* **WHAT THE EXERCISE ASKS**
Output the listing exactly, leaving nothing out.

* **GIVEN MATERIAL**
--- START ---
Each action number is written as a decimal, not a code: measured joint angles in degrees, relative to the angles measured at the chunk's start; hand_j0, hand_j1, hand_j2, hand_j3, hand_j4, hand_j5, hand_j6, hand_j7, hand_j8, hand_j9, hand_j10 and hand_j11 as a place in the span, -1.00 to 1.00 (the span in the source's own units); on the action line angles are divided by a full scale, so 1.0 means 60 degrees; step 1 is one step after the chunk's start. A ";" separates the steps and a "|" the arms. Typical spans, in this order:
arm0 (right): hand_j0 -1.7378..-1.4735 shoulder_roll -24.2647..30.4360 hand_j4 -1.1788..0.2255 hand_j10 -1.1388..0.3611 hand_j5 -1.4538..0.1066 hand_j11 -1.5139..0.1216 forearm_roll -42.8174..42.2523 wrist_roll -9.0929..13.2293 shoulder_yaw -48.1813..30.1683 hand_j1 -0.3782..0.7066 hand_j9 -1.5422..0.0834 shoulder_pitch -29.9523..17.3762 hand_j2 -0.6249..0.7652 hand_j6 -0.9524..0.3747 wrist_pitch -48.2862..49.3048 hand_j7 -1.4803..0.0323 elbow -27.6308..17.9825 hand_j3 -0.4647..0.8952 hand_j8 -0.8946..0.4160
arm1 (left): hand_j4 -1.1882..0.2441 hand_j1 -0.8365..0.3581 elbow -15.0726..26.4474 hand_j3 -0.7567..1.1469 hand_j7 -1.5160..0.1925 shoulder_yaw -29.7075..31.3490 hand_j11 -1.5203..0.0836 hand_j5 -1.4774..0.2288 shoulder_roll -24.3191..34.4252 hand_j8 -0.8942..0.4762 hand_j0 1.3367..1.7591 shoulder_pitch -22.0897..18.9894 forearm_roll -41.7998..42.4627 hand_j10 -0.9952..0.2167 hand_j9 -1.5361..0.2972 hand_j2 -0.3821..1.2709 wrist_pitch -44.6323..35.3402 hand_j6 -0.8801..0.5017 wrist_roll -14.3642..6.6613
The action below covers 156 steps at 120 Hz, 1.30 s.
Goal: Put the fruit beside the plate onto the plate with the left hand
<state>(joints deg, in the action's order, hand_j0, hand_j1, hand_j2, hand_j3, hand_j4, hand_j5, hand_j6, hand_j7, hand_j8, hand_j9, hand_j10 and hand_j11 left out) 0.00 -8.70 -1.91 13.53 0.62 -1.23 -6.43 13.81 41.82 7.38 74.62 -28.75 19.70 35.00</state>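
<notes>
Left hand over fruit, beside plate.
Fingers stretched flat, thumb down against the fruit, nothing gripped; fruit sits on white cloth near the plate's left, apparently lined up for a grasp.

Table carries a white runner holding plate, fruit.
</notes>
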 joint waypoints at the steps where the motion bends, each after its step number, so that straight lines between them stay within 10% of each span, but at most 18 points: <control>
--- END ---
* **RESPONSE BOX**
Each action number is written as a decimal, not a code: measured joint angles in degrees, relative to the angles measured at the chunk's start; hand_j0, hand_j1, hand_j2, hand_j3, hand_j4, hand_j5, hand_j6, hand_j7, hand_j8, hand_j9, hand_j10 and hand_j11 as a place in the span, -1.00 to 1.00 (the span in the source's own units); on the action line angles are divided by a full scale, so 1.0 means 60 degrees; step 1 is one step after the chunk's start. A ";" separates the steps and a "|" the arms. Typical spans, in this order:
arm0 (right): hand_j0 -1.7378..-1.4735 shoulder_roll -24.2647..30.4360 hand_j4 -1.1788..0.2255 hand_j10 -1.1388..0.3611 hand_j5 -1.4538..0.1066 hand_j11 -1.5139..0.1216 forearm_roll -42.8174..42.2523 wrist_roll -9.0929..13.2293 shoulder_yaw -48.1813..30.1683 hand_j1 -0.3782..0.7066 hand_j9 -1.5422..0.0834 shoulder_pitch -29.9523..17.3762 hand_j2 -0.6249..0.7652 hand_j6 -0.9524..0.3747 wrist_pitch -48.2862..49.3048 hand_j7 -1.4803..0.0323 elbow -27.6308..17.9825 hand_j3 -0.4647..0.8952 hand_j8 -0.8946..0.4160
arm1 (left): hand_j4 -1.1882..0.2441 hand_j1 -0.8365..0.3581 elbow -15.0726..26.4474 hand_j3 -0.7567..1.1469 hand_j7 -1.5160..0.1925 shoulder_yaw -29.7075..31.3490 hand_j11 -1.5203..0.0836 hand_j5 -1.4774..0.2288 shoulder_roll -24.3191..34.4252 hand_j8 -0.8942..0.4762 hand_j0 1.3367..1.7591 shoulder_pitch -22.0897..18.9894 forearm_roll -41.7998..42.4627 hand_j10 -0.9952..0.2167 hand_j9 -1.5361..0.2972 hand_j2 -0.3821..1.2709 wrist_pitch -44.6323..35.3402 hand_j6 -0.8801..0.5017 wrist_roll -14.3642..6.6613
The action below covers 156 steps at 120 Hz, 1.30 s.
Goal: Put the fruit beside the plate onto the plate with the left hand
<state>(joints deg, in the action's order, hand_j0, hand_j1, hand_j2, hand_j3, hand_j4, hand_j5, hand_j6, hand_j7, hand_j8, hand_j9, hand_j10 and hand_j11 left out) 0.00 -8.70 -1.91 13.53 0.62 -1.23 -6.43 13.81 41.82 7.38 74.62 -28.75 19.70 35.00</state>
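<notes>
Left hand over fruit, beside plate.
Fingers stretched flat, thumb down against the fruit, nothing gripped; fruit sits on white cloth near the plate's left, apparently lined up for a grasp.

Table carries a white runner holding plate, fruit.
</notes>
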 joint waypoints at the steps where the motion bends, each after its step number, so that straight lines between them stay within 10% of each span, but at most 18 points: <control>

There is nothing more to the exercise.